When you reach the line that has "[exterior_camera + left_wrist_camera" in the material below, reproduce it and each line after it exactly, through the last one.
== Segment start ==
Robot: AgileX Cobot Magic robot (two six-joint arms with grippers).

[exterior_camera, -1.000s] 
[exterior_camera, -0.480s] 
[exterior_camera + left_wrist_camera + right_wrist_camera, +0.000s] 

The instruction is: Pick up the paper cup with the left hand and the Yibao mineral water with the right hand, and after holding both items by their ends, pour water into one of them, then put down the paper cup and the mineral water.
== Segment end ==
### [THE ANSWER]
[exterior_camera + left_wrist_camera + right_wrist_camera, +0.000s] 

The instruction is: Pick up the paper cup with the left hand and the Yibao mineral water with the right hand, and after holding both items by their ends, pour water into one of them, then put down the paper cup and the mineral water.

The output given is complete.